• Problem details
Whenever the string "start" turns up in a line of the data below, copy that line.

• Data excerpt
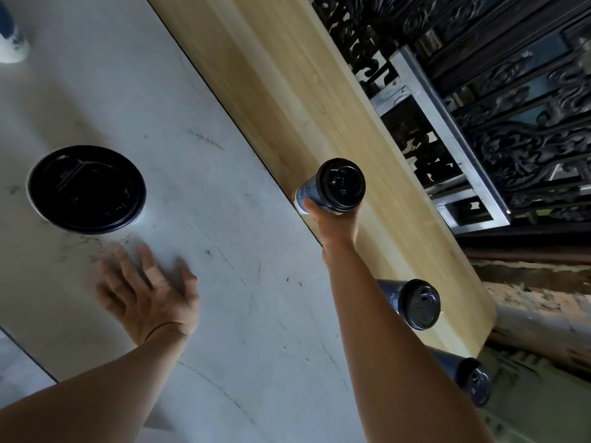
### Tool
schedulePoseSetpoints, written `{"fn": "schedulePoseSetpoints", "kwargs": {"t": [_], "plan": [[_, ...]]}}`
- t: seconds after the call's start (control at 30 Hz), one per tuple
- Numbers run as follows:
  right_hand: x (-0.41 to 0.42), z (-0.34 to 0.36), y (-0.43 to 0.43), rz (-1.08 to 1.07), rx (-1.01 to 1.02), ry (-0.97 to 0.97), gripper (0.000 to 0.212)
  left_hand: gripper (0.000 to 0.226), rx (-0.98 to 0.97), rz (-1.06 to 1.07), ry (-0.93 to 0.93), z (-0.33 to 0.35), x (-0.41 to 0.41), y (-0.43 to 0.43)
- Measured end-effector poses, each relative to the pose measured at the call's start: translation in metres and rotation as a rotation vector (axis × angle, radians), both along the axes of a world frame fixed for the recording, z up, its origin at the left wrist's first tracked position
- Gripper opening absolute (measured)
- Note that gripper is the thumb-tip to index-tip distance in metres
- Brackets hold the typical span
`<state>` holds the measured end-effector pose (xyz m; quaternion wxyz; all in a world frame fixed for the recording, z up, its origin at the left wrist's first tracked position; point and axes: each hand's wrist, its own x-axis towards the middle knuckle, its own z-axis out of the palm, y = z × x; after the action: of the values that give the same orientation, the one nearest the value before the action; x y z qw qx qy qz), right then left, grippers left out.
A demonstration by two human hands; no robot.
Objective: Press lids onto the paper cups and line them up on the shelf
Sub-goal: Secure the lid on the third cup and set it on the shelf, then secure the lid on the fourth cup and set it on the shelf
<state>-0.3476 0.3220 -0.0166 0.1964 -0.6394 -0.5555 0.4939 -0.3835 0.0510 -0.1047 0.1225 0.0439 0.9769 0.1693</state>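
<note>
My right hand [335, 223] grips a dark blue paper cup with a black lid [341, 184] and holds it at the near edge of the light wooden shelf [287, 91]. Two more lidded dark cups stand on the shelf to the right, one [419, 304] beside my forearm and one [473, 380] at the shelf's end. A wide black lid sits on a white cup [86, 190] on the grey table [208, 219] at the left. My left hand [147, 289] rests flat and spread on the table below that cup, holding nothing.
Behind the shelf runs a dark ornate metal railing [527, 123] with a silver metal frame [447, 129]. A blue and white object [11, 36] sits at the table's far left corner. Rough stone ground [537, 302] lies past the shelf's right end.
</note>
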Motion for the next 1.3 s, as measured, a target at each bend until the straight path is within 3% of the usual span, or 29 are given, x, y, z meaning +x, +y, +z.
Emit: {"fn": "schedulePoseSetpoints", "kwargs": {"t": [0.27, 0.43, 0.57, 0.7, 0.93, 1.07, 1.23, 1.3], "plan": [[-0.001, -0.002, -0.009, -0.017, -0.004, -0.017, 0.083, 0.082, -0.011, -0.014, 0.047, -0.006, 0.001, -0.002], [0.008, 0.007, -0.031, -0.021, 0.028, -0.189, 0.085, 0.081, 0.003, -0.023, 0.026, -0.003, 0.002, -0.002], [0.027, 0.016, -0.068, -0.021, -0.099, -0.259, 0.067, 0.084, 0.029, -0.043, -0.033, 0.003, 0.0, -0.002], [0.043, 0.028, -0.109, 0.111, -0.239, -0.252, 0.044, 0.087, 0.051, -0.071, -0.125, 0.01, -0.002, -0.003], [0.051, 0.062, -0.175, 0.302, -0.36, -0.158, 0.028, 0.079, -0.109, -0.201, -0.382, 0.044, -0.03, -0.019], [0.037, 0.083, -0.194, 0.391, -0.395, -0.11, 0.018, 0.042, 0.017, -0.24, -0.502, 0.078, -0.07, -0.046], [0.007, 0.095, -0.207, 0.434, -0.42, -0.039, 0.011, 0.022, 0.438, 0.165, -1.004, 0.121, -0.123, -0.077], [-0.007, 0.094, -0.211, 0.427, -0.438, -0.014, 0.008, 0.025, 0.564, 0.286, -1.079, 0.132, -0.148, -0.086]]}}
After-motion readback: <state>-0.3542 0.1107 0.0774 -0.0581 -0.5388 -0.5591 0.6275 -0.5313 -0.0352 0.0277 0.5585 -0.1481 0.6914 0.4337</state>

• Task output
- t: seconds after the call's start (control at 30 Hz), one per tuple
- Measured end-effector poses, each relative to the pose measured at the call's start: translation in metres and rotation as a rotation vector (axis × angle, radians), both along the axes of a world frame fixed for the recording, z up, its origin at the left wrist's first tracked position

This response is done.